Increased Funding For Global AIDS Initiative Sought By President Bush

On May 30th, President Bush called on Congress to double U.S. funding toward fighting the global AIDS pandemic to $30 billion through the President's Emergency Program for AIDS Relief for the first five years after he leaves office. President Bush first announced his plans to create PEPFAR, a five-year, $15 billion dollar initiative to combat AIDS worldwide, during his 2003 State of the Union Address. PEPFAR funding supports various HIV/AIDS programs which provide access to antiretroviral drugs, treatment and prevention in 15 focus countries in addition to many other countries hard-hit by the AIDS pandemic. The program is currently set to expire on Sept. 30, 2008.

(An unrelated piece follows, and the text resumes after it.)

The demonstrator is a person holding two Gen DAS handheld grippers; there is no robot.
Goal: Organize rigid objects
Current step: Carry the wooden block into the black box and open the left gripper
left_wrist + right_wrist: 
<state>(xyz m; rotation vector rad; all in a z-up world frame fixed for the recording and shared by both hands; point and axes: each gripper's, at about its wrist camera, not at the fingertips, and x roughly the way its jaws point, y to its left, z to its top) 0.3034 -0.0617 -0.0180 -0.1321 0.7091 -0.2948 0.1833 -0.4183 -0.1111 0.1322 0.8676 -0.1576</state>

"Twenty-six years after the first reported AIDS case in the U.S., HIV and AIDS continues to devastate communities both at home and abroad, and our nation's leadership must harness all possible resources to confront the epidemic," said Human Rights Campaign President Joe Solmonese. "Though the PEPFAR program has provided life-saving treatment for millions of people with HIV/AIDS worldwide, we continue to have grave concerns over the misguided restrictions on prevention funding. Our nation's experts agree that the abstinence earmark only exacerbates the challenges in providing effective and culturally appropriate prevention messages to stem the transmission of the epidemic. We urge Congress to lift these restrictions based purely on ideology and instead fund proven science-based prevention strategies."

Current law dictates that one-third of prevention funding through PEPFAR must teach exclusively abstinence only until marriage. A 2006 report from the General Accountability Office found that 17 of the 20 countries surveyed reported that the abstinence earmark "challenges their ability to develop interventions that are responsive to local epidemiology and social norms." Furthermore, the GAO reported that in order to comply with the abstinence earmark, many countries were forced to significantly cut funding for prevention efforts to reach those most at risk, including programs designed to prevent mother-to-child transmission of HIV. In 2007, the Institute of Medicine likewise criticized the abstinence earmark as well as the program's ban on funding needle-exchange programs as obstacles to the program's effectiveness.

Reps. Barbara Lee, D-Calif., and Christopher Shays, R-Conn., have introduced the Protection Against Transmission of HIV for Women and Youth Act of 2007 (H.R. 1713), which would eliminate the abstinence-only earmark in PEPFAR.